Bangladesh's Hindus, who constitute about 10% of the population of the predominantly Muslim nation, say they are increasingly being intimidated by gangs of Islamic fundamentalists, who attack them in their homes, warn them to pack up and leave for India and, for good measure, extort ransom from them. "The condition of religious minorities has become terrible under the present government," says Subrata Chowdhury, a Dhaka-based Hindu human-rights lawyer. The brutal attack on well-known intellectual Azad, a moderate Muslim who is an outspoken critic of Islamic fundamentalism, has also led many in Bangladesh's intelligentsia to believe that they too are now being systematically targeted by Islamic radicals because they advocate secularism and tolerance. "How can you have intellectual freedom when you don't know whether you will come home safely in the evening?" asks Abul Barkat, an economist at Dhaka University.
Prominent Bangladeshi businessmen, who expect the security situation to deteriorate further and political agitation by the opposition to intensify, reckon there will be no significant investment in new factories for the next six to nine months. There could be worse ahead. Textiles account for 75% of Bangladesh's export value, but the start of 2005 will see the expiration of a special trade agreement that gives the country a guaranteed market for its garments in the U.S. Some experts fear that once the trade agreement ends, cheaper Chinese garments will eat away a large part of Bangladesh's export market and up to a third of Bangladesh's textile factories might have to shut down.

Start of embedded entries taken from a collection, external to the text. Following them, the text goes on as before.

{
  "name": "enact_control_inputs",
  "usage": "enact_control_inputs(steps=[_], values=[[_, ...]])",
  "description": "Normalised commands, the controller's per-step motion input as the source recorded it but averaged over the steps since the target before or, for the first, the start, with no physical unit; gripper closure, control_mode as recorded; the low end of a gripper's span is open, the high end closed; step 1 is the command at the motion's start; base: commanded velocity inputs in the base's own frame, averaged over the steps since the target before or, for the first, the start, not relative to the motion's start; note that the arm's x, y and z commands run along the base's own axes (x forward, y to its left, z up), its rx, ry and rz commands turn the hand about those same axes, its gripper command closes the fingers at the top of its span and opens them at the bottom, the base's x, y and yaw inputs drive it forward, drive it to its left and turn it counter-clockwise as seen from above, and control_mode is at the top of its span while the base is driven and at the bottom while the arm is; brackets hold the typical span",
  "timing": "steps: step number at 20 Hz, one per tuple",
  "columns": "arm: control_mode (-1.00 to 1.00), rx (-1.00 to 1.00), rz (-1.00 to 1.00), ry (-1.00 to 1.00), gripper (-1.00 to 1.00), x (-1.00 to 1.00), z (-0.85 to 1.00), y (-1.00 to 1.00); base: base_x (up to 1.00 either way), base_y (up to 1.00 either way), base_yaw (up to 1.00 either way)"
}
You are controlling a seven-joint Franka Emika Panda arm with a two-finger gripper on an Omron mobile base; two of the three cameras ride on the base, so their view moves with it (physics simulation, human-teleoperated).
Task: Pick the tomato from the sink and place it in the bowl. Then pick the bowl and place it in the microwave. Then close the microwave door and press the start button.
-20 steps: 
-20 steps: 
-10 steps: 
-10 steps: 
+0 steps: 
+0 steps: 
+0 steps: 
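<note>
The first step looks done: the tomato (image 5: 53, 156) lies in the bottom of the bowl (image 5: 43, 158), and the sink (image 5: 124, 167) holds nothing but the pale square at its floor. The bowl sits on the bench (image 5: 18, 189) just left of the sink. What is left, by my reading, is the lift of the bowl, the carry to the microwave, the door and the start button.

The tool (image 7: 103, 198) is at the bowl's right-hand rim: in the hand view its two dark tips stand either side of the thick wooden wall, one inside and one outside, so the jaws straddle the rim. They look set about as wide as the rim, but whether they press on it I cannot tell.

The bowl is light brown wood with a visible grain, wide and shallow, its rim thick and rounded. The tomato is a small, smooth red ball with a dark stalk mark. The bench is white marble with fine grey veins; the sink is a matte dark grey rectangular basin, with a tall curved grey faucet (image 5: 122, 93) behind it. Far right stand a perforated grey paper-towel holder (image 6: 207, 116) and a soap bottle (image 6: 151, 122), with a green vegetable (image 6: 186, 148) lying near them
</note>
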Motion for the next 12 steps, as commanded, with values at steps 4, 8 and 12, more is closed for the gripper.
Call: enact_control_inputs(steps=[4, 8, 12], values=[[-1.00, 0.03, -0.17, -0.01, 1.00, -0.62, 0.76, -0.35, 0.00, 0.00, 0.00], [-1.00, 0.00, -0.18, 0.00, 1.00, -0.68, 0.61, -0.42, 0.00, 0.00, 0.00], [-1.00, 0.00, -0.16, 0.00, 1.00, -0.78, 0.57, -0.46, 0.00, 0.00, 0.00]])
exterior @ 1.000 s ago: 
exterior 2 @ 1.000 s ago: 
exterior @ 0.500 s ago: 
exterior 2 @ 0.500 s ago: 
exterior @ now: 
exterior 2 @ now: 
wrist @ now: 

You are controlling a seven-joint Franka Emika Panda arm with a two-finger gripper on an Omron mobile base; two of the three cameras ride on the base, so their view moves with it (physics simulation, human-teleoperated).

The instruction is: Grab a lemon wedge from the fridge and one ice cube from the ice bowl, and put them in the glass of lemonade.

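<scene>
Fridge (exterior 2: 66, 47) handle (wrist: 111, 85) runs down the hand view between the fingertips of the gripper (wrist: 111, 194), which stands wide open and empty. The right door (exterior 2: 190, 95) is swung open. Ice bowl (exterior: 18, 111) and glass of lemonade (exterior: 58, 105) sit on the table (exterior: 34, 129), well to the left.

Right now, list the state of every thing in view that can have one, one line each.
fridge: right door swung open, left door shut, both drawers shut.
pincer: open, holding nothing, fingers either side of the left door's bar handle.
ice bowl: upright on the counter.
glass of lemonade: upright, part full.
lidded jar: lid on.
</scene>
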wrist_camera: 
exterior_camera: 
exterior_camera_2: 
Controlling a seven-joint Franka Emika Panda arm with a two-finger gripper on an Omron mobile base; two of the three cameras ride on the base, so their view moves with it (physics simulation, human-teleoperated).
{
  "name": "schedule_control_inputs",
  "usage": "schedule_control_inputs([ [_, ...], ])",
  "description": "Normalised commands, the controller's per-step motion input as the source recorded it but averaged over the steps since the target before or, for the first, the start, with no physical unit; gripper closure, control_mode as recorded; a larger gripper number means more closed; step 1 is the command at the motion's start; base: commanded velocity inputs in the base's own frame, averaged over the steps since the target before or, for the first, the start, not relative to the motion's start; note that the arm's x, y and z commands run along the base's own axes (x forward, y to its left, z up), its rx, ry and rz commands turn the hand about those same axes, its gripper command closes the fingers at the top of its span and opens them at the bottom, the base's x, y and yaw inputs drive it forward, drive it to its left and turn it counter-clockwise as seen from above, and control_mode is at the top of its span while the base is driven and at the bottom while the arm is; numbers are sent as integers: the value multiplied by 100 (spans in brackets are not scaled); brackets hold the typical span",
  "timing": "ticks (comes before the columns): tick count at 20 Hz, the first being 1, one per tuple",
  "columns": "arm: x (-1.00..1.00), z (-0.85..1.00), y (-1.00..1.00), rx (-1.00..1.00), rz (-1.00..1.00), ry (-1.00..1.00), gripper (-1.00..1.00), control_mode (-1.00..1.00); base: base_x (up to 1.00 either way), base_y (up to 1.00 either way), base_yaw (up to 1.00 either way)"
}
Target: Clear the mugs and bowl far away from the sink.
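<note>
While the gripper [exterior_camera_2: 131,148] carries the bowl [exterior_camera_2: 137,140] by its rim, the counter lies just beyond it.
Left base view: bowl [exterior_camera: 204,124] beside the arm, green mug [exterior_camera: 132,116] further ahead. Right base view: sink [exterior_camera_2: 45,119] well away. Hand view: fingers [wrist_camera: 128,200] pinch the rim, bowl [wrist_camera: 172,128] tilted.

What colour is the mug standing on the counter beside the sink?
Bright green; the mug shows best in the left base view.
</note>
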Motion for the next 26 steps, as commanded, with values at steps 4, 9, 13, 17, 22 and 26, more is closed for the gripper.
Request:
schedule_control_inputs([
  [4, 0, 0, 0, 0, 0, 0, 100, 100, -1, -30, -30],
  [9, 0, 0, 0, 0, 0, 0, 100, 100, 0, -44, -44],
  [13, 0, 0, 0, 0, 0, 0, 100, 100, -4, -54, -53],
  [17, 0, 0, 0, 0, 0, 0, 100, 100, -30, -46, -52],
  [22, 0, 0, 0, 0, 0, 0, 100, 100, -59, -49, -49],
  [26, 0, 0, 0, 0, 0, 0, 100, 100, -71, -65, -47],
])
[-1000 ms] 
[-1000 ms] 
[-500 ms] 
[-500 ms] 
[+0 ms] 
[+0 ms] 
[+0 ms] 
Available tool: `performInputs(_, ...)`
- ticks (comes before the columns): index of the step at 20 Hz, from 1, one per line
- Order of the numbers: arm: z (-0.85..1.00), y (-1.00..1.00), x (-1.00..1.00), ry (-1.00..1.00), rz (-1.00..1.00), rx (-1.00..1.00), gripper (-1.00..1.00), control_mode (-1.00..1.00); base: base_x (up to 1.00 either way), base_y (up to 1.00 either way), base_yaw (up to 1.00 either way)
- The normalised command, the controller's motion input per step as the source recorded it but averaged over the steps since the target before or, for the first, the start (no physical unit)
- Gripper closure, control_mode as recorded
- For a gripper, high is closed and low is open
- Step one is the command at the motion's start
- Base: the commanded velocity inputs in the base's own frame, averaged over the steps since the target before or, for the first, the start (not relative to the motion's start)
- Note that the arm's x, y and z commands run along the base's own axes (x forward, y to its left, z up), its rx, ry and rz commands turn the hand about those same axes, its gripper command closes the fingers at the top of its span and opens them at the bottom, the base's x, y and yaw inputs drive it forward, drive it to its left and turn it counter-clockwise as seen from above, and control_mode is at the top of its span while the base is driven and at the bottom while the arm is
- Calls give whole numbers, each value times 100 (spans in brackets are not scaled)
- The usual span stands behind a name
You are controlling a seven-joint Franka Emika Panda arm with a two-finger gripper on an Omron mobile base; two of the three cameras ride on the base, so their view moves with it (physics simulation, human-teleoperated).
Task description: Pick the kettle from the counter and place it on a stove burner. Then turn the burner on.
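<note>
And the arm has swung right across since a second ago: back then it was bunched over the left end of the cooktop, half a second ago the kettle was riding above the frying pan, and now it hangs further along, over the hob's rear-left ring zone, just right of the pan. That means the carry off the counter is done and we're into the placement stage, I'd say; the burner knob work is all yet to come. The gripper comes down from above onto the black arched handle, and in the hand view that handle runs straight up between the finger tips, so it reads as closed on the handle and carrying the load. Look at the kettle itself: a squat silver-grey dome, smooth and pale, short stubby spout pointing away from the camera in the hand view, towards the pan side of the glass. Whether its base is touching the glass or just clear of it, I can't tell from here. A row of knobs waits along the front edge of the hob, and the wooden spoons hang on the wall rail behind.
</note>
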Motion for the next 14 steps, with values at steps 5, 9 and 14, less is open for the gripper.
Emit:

As the feeling of helplessness grows, some businessmen, recalling that extortion was less prevalent during the years of military rule, are nostalgic for the days when the army ran the country. Others are worried that a more serious threat than a military coup is the likelihood that Islamic fundamentalists, who captured only a minority of the vote in the general election, will take advantage of the rising sense of insecurity. "If [the BNP and the AL] fail to control lawlessness, then Islamists can present themselves as the only real alternative," warns Mubasshar Hussain, president of Bangladesh's Institute of Architects. Sari seller Siraj, like many other Bangladeshis, says he is adamantly opposed to the fundamentalists because he finds their brand of Islam too extreme. "I am a Muslim, but they are my enemies," he says. As he sees it, the government and the opposition must wake up to the impending crisis before it is exploited by Islamic radicals or by the military: "Corruption and violence have to end. Both political parties have to understand this, or there is no future for our children."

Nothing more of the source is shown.